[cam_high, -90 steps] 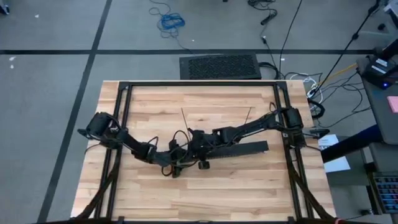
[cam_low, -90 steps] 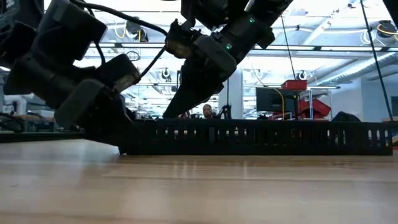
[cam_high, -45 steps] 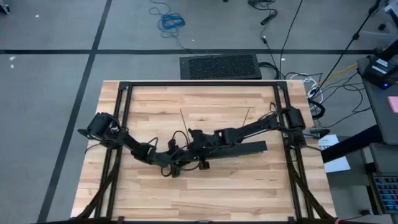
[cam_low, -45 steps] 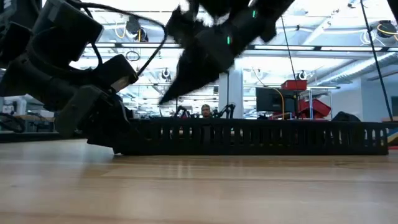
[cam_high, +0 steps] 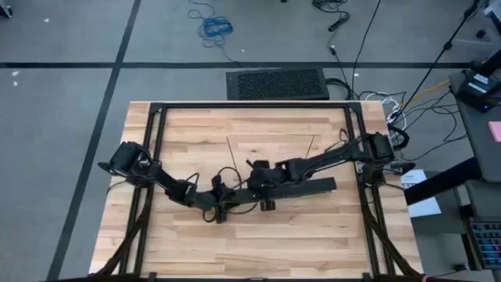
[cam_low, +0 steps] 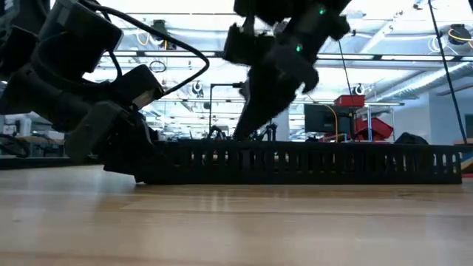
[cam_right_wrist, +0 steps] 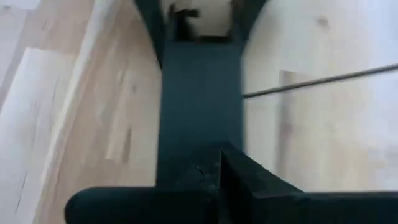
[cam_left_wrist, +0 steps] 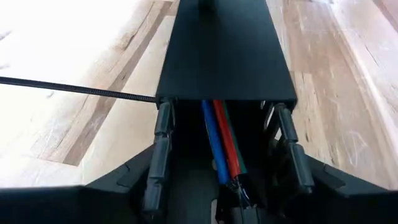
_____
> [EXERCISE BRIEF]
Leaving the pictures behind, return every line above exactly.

> [RESPONSE TO THIS EXERCISE]
[cam_high, -90 steps] 
[cam_low, -90 steps] 
[cam_high, -45 steps] 
[cam_low, -45 steps] 
[cam_high, +0 steps] 
[cam_low, +0 steps] 
[cam_right_wrist, +0 steps] 
[cam_left_wrist, +0 steps] 

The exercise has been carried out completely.